Which of these do you like, use, or want to try?

1. Email
3. IRC
4. Matrix
5. Deltachat

1. Email
Email is pretty well-known; you can send a message to someone who is identified by "user" @ "website" (e.g. johndoe@example.com ). A message contains a title, message, and an attachment; all fields are optional. Free email servers are often limited, and clients generally do not make it easy to "instant message", preferring messages to be substantial.

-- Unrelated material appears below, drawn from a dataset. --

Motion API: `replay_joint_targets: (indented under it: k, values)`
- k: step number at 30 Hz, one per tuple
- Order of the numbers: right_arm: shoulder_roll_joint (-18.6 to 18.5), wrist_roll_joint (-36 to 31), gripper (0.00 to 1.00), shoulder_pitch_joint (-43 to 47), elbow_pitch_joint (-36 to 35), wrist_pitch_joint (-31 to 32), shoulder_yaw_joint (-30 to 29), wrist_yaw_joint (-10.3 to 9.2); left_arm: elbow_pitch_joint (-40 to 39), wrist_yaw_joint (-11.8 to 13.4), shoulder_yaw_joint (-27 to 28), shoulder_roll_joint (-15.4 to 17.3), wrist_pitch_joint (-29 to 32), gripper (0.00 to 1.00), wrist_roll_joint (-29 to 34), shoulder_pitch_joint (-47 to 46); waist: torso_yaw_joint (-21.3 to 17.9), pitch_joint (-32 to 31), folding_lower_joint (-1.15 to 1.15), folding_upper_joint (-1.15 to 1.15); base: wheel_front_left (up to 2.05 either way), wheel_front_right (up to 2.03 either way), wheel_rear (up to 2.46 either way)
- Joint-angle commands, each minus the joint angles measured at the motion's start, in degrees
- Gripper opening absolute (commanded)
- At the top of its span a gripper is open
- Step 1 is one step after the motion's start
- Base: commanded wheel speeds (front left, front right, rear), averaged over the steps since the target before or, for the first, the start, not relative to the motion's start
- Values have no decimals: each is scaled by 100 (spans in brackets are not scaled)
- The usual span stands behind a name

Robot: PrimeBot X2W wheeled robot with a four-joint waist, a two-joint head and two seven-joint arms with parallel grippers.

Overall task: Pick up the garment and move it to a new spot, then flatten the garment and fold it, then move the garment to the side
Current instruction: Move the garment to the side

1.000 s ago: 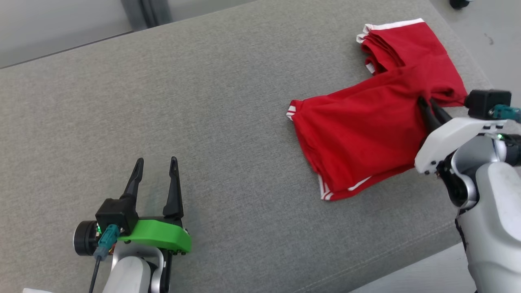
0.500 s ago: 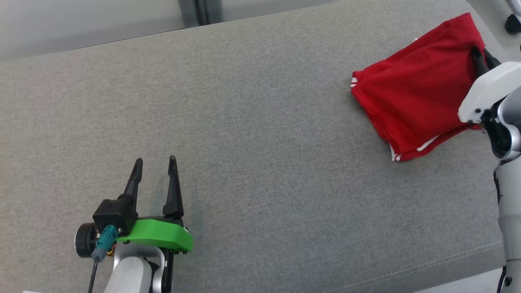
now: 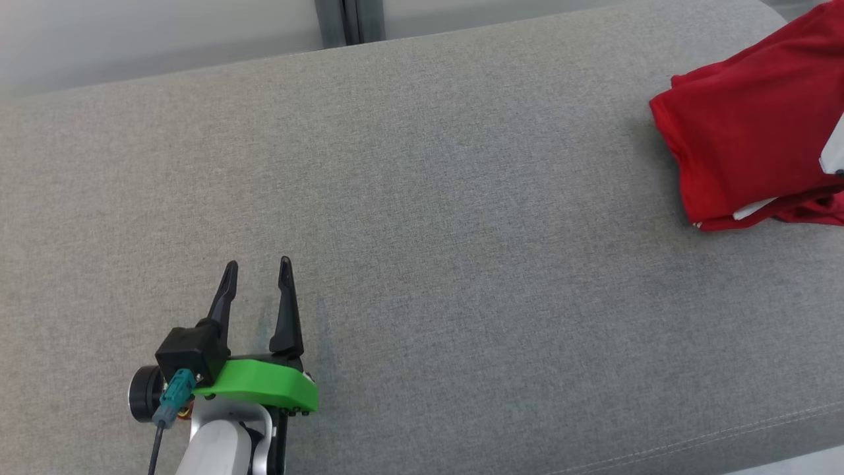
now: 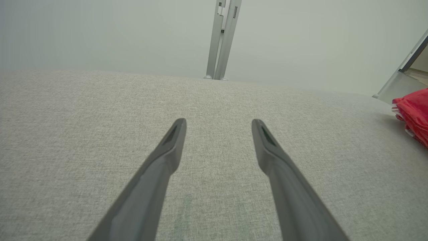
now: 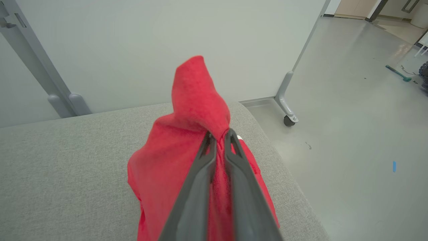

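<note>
head view: your left gripper [image 3: 258, 262] sits at 7 o'clock, fingers spread and empty, low over the grey upholstered cushion [image 3: 422, 198]. the red garment [image 3: 738, 138] hangs bunched at 2 o'clock, near the cushion's right end. its lower folds, edged with white trim, seem to touch the fabric.

left wrist view: the two fingers are parted over bare weave, and the garment shows at 3 o'clock, well apart from them. a grey partition post [image 4: 222, 36] rises at 12 against a pale wall [image 4: 100, 33].

right wrist view: your right gripper [image 5: 219, 134] is clenched on a pinch of the garment. a peak of cloth stands above the tips and the rest drapes below. i judge this to be the carry to a new spot. lift until the hem clears the cushion before you travel, hold the pinch firm, and aim for open cushion toward the middle, where both arms reach. watch the cushion's edge at 4 o'clock: beyond it lies smooth floor [image 5: 351, 117], with a partition caster [image 5: 288, 118] at 2.
</note>
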Motion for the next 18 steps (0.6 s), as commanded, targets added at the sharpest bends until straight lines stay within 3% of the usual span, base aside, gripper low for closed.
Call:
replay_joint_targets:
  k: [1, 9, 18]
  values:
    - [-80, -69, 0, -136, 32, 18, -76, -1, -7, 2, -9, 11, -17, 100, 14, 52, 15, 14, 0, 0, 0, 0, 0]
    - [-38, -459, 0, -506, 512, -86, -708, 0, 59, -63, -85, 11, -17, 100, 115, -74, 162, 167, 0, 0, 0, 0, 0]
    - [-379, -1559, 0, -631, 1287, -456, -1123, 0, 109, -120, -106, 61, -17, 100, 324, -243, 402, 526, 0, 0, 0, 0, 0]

An email message can be formatted with HTML but this is generally not desirable.

Forums can be emulated through the use of "listserv" mailing lists; PGP can be used for messaging signing (like a notarized signature) or message encryption.

Email clients are easily installed to multiple devices.

XMPP uses email style identifiers (e.g. johndoe@example.com), but unlike email, has modern instant messaging features like online status (available, busy, away, offline) and status messages (eg "at work" or "on vacation"). XMPP servers are easy to find or setup, and most clients offer good encryption methods (especially via OMEMO). XMPP also supports multiuser chats, a primitive chatroom service.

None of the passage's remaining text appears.